> **WORK REQUEST**
Work through the data below and copy out every line where "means" is found.

**** RECORDED INFORMATION

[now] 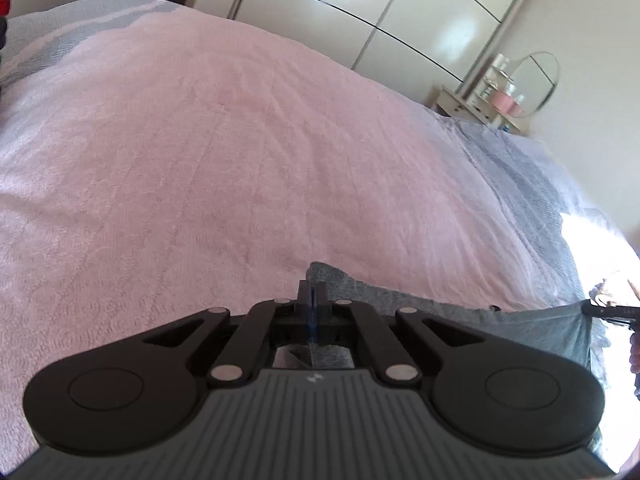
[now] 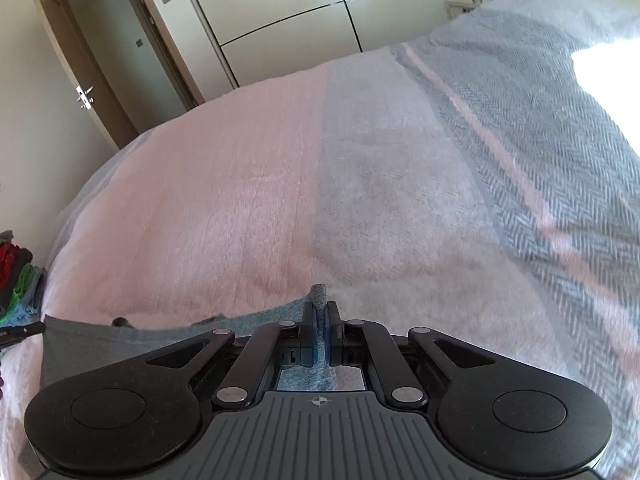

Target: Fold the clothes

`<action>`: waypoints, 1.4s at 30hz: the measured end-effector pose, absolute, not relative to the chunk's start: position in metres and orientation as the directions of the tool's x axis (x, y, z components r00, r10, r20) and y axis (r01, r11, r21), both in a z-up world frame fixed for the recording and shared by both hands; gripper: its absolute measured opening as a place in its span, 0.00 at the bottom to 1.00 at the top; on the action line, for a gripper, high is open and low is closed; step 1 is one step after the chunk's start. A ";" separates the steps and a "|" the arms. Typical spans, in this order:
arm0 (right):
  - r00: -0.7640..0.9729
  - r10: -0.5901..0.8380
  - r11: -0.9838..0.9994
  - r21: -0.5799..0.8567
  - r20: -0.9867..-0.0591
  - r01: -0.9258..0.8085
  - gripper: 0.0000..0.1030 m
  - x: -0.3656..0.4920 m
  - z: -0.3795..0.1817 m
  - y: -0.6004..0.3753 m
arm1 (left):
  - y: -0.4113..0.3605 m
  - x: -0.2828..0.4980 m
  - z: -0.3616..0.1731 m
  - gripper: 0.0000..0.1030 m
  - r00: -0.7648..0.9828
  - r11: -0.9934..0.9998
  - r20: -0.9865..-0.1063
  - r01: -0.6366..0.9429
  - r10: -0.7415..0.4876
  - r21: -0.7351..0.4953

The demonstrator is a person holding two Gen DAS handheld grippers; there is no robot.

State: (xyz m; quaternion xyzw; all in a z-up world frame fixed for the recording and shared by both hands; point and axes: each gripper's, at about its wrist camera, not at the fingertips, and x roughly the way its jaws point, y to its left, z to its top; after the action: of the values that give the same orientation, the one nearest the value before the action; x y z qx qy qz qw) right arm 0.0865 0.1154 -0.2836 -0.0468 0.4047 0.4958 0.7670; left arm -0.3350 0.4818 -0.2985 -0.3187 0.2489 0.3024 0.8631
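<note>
The left claw [image 1: 312,300] is pressed together on a corner of a grey-blue knitted cloth garment [image 1: 460,312], a tuft of the fabric poking up between its black fingers [image 1: 303,294]. The right claw [image 2: 319,316] pinches the opposite corner of the same garment [image 2: 160,334] in the same way, with a small peak of cloth standing above its tips.

Between the two claws the garment hangs stretched as a taut band, its top edge running nearly straight from one grip to the other. The weave looks soft and slightly fuzzy, a muted grey with a blue tinge, and creases gather toward each pinched corner. Its lower part is hidden behind the claw bodies.

The garment is held just above the near edge of the bed [image 1: 240,140], which is covered by a pink fluffy blanket with grey herringbone stripes [image 2: 500,140] toward the far right side. A pile of coloured clothes [image 2: 18,280] lies at the bed's left edge in the right wrist view.
</note>
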 end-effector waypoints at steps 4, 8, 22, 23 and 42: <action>0.199 0.713 0.507 0.299 -0.672 -0.809 0.02 0.089 -0.287 0.130 | 0.486 -0.331 -0.303 0.00 0.684 0.605 -0.623 -0.692 0.379 -0.392; 0.205 0.696 0.509 0.273 -0.688 -0.816 0.02 0.091 -0.294 0.142 | 0.489 -0.328 -0.308 0.00 0.680 0.598 -0.623 -0.699 0.388 -0.392; 0.283 0.660 0.562 0.207 -0.696 -0.801 0.02 0.089 -0.320 0.162 | 0.491 -0.327 -0.326 0.00 0.633 0.572 -0.647 -0.742 0.425 -0.350; 0.270 0.636 0.569 0.203 -0.723 -0.797 0.02 0.091 -0.326 0.166 | 0.492 -0.323 -0.329 0.00 0.612 0.570 -0.667 -0.753 0.424 -0.329; 0.211 0.568 0.250 -0.078 -0.795 -0.965 0.76 -0.124 -0.325 0.126 | 0.292 -0.312 -0.297 0.14 0.541 0.758 -0.772 -0.641 0.333 -0.122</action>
State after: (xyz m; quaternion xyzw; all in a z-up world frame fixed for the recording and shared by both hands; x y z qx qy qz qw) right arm -0.1239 0.1262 -0.3253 -0.3000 0.3307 0.5341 0.7179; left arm -0.3117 0.2921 -0.2969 -0.1995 0.3853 0.2848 0.8547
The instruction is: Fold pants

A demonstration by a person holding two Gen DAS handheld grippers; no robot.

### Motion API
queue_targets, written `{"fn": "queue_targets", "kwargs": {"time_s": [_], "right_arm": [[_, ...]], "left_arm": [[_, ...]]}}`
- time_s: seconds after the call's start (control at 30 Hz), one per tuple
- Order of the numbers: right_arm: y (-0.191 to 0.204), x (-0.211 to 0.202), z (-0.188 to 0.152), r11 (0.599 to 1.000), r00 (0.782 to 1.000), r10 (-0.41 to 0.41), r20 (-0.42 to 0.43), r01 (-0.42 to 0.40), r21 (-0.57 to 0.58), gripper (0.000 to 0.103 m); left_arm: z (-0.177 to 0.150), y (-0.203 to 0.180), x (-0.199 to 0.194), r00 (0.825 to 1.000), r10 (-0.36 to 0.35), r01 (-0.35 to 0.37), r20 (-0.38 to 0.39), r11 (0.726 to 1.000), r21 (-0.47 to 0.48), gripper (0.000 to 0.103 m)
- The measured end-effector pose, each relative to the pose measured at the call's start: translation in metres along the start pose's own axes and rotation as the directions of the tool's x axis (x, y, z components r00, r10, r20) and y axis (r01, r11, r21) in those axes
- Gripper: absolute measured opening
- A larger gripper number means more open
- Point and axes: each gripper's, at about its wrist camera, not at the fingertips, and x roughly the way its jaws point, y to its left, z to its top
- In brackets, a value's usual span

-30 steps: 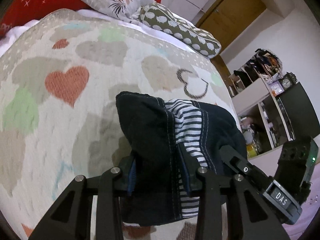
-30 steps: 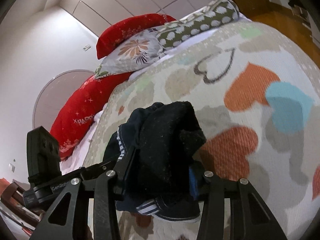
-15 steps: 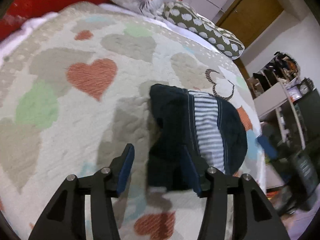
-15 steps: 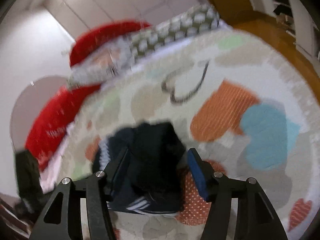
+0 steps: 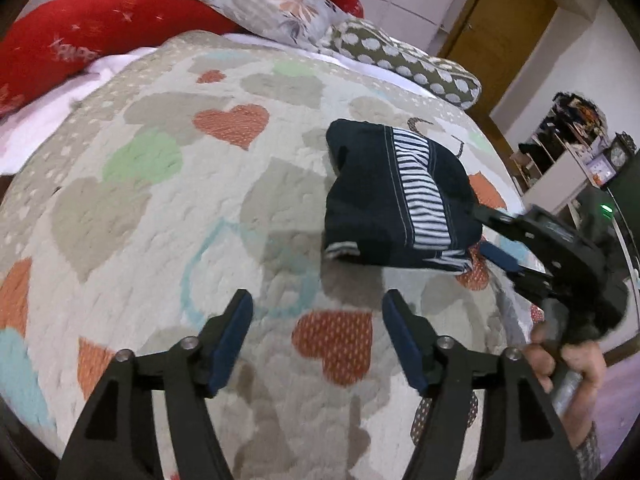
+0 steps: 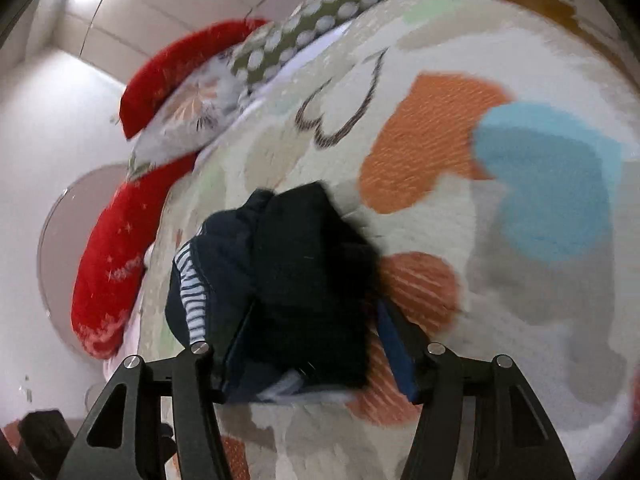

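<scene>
Heart-print quilt [image 5: 152, 208] carries folded pants [image 5: 396, 200]; left tool [image 5: 316, 332] apart; right tool [image 6: 316, 344] apart astride pants.

We see a folded bundle of dark navy pants [image 5: 372, 208] with a white-and-navy striped band and pale stitching. Under it lies a cream quilted bedspread [image 5: 160, 216] patterned with orange, green, light blue and taupe hearts. Behind it sit a red plush cushion [image 5: 80, 36] with pale specks, a grey floral pillow [image 5: 276, 12] and an olive pillow with white spots [image 5: 404, 64]. We note black grippers with blue pads [image 5: 230, 340].
</scene>
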Motion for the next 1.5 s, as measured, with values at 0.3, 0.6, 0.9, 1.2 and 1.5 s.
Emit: {"fn": "queue_targets", "kwargs": {"time_s": [0.3,0.6,0.9,1.2,1.5], "right_arm": [[-0.002,-0.087,-0.075,0.994,0.982,-0.049,0.184,0.066,-0.083,0.068],[0.001,-0.128,-0.117,0.971,0.947,-0.167,0.275,0.207,-0.123,0.07],[0.034,-0.167,-0.146,0.959,0.927,-0.139,0.348,0.214,-0.185,0.076],[0.041,-0.166,-0.16,0.95,0.927,-0.152,0.343,0.233,-0.208,0.078],[0.039,-0.161,-0.168,0.93,0.921,-0.192,0.34,0.281,-0.236,0.078]], "left_arm": [[-0.04,-0.024,-0.043,0.984,0.08,-0.091,0.156,0.994,0.063,0.071],[-0.063,-0.054,-0.109,0.921,0.068,-0.129,0.383,0.982,0.135,0.091],[-0.092,-0.065,-0.194,0.75,0.07,-0.202,0.658,0.971,0.126,0.103],[-0.086,-0.07,-0.178,0.875,0.021,-0.128,0.484,0.974,0.188,0.103],[-0.085,-0.057,-0.137,0.946,0.092,-0.144,0.311,0.978,0.149,0.103]]}}
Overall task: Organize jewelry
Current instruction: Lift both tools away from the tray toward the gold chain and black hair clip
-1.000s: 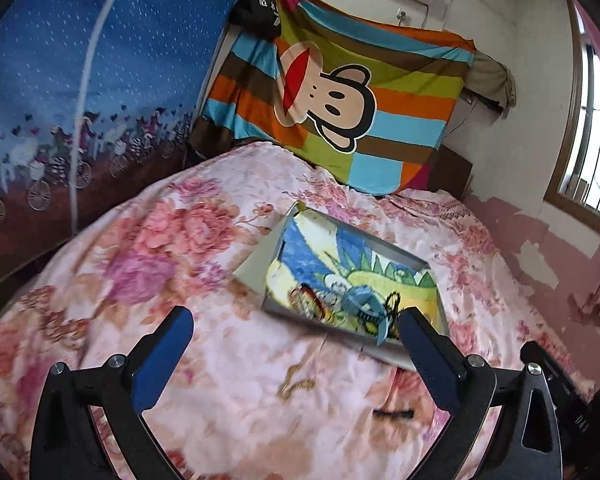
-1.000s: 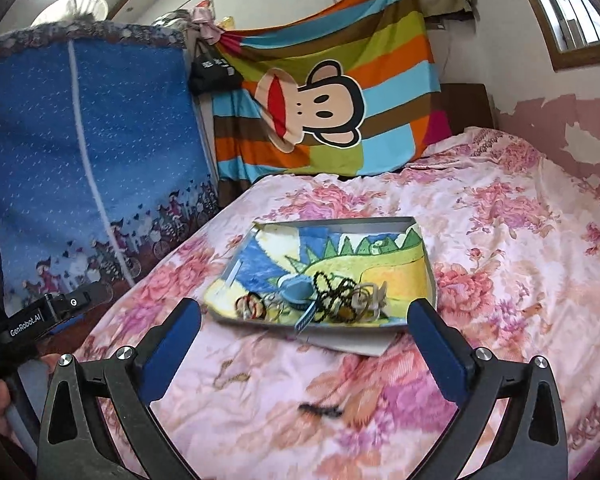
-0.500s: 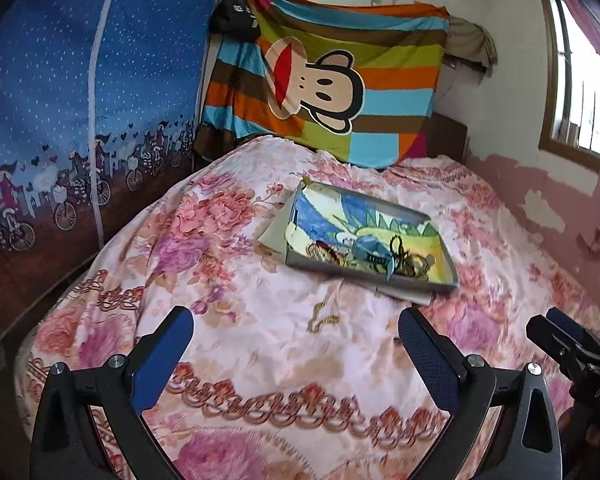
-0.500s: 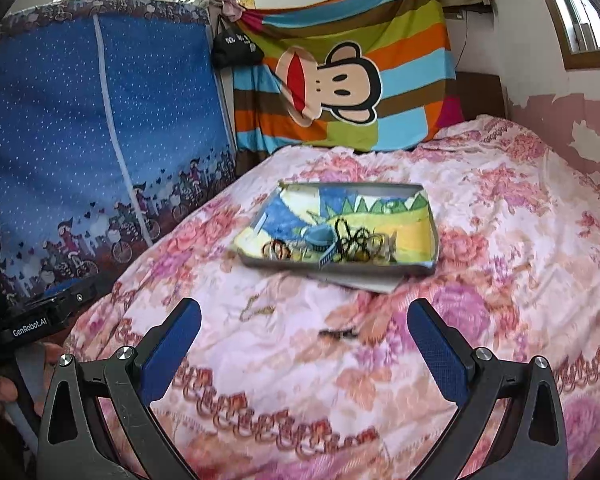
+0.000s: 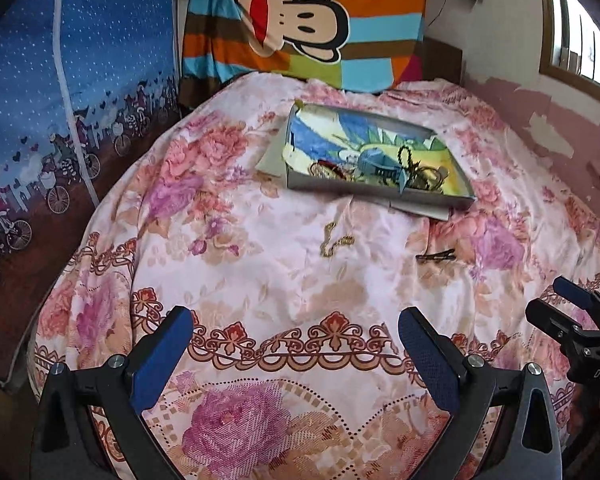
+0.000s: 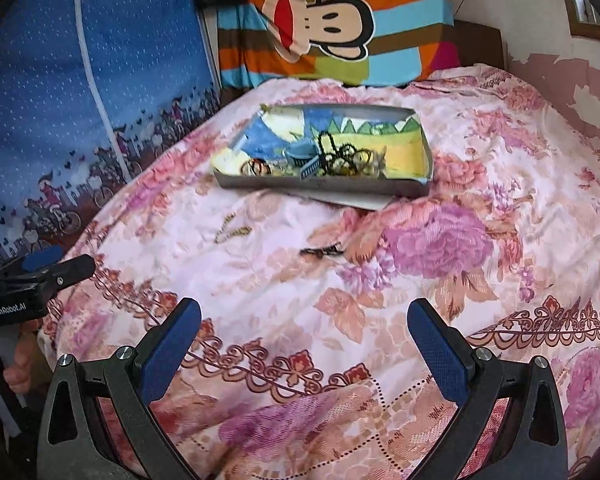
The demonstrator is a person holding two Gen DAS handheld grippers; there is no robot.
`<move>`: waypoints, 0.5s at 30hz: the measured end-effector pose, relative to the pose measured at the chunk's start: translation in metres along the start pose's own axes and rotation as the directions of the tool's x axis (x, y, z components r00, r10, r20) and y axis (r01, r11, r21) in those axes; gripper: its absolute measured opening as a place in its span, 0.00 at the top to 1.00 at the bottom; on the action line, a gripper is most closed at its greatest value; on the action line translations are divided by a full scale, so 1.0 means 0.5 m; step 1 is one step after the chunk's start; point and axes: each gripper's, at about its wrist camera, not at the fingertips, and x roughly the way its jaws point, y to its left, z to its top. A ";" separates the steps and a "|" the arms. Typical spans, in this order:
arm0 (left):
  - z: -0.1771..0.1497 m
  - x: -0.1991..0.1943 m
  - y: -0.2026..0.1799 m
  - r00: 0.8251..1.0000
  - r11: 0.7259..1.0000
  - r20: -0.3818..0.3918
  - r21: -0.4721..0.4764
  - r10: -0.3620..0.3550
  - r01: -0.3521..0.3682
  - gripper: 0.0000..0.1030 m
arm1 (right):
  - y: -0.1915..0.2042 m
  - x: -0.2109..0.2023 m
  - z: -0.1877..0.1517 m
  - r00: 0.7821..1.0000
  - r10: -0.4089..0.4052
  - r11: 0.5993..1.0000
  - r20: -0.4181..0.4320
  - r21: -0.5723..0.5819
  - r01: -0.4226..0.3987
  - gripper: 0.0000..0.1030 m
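A shallow grey tray (image 5: 342, 190) (image 6: 428, 156) with a colourful picture lining lies in the middle of the floral bedspread. Several dark bracelets, hair rings and a blue clip are heaped along its near side. On the cover in front of it lie a gold chain (image 5: 333, 243) (image 6: 231, 233) and a black hair clip (image 5: 436, 256) (image 6: 322, 251). My left gripper (image 5: 296, 354) is open and empty, well short of the chain. My right gripper (image 6: 305, 342) is open and empty too, near the bed's front edge.
A folded paper (image 5: 420, 209) sticks out from under the tray. A blue patterned curtain (image 5: 68, 80) hangs along the left. A striped monkey blanket (image 5: 304, 28) covers the far wall. A hand (image 6: 18, 368) holds the left gripper's handle.
Both grippers have drawn back from the tray toward the bed's front edge, so the tray, chain and hair clip now sit farther off. Both stayed open.
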 end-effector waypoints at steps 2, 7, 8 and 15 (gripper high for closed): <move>0.001 0.011 -0.002 1.000 1.000 -0.014 0.005 0.002 -0.002 0.00 | -0.002 0.009 0.000 1.000 -0.005 1.000 -0.014 -0.004 0.005 0.01; 0.017 0.040 -0.011 0.999 1.000 -0.042 0.027 0.002 -0.001 0.00 | -0.009 0.036 0.005 0.999 -0.019 1.000 -0.043 -0.004 0.019 0.01; 0.023 0.049 -0.014 0.999 0.999 -0.052 0.034 -0.001 0.002 0.00 | -0.010 0.043 0.007 0.999 -0.022 1.000 -0.048 -0.006 0.022 0.01; 0.057 0.109 -0.022 0.995 0.999 -0.096 0.037 -0.022 0.026 0.00 | -0.017 0.091 0.020 0.997 -0.029 0.999 -0.073 -0.032 0.027 0.01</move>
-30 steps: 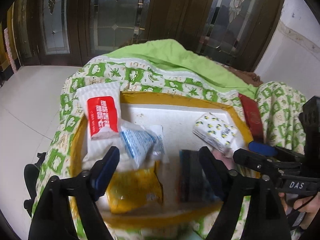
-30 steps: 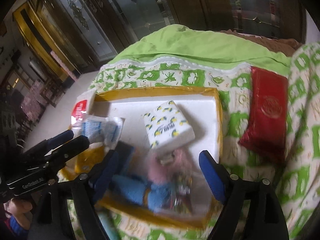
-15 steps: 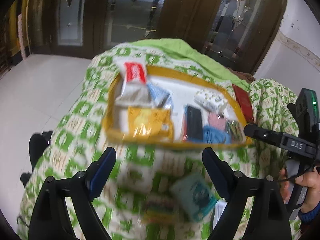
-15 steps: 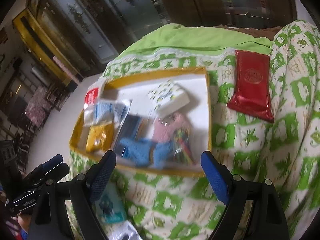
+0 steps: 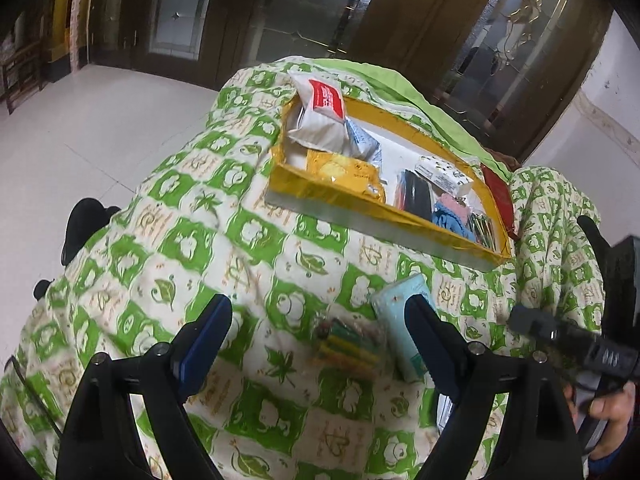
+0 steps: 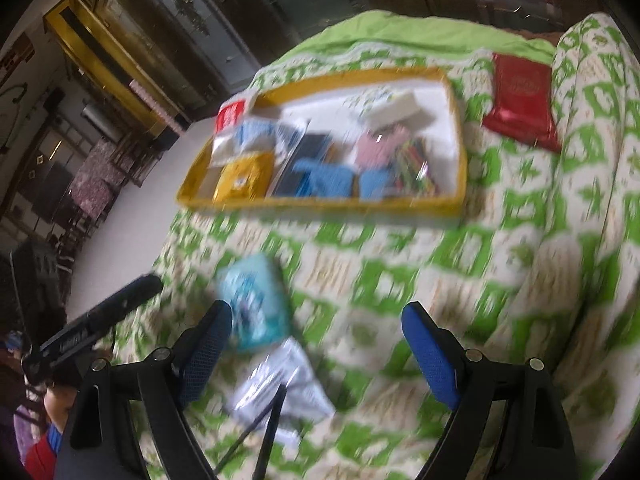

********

> **ANSWER TO THIS EXERCISE**
- A larger gripper number means more open
`<move>`: waypoints, 0.5s at 30hz: the measured end-effector pose, relative to the pose measured at the chunk's start: translation in metres along the start pose's own axes and rotation as the directions of the tool's x axis (x, y, z components r00, r10, r20) and y axis (r01, r11, r21) in those axes; gripper: its absolute measured opening as a place in its span, 0.00 at the top to 1.00 at the bottom; on the action line, a gripper is most closed at its greatest value; on the action line translations are divided by a full scale, so 1.0 means 0.5 m; step 1 is one step after the chunk's start; point and axes: each gripper's, at about its wrist camera, not at the fingertips, and x roughly the way its jaws point, y to its left, z to its top. A ";" separates the steps and a "|" the arms. Typical spans, in this order:

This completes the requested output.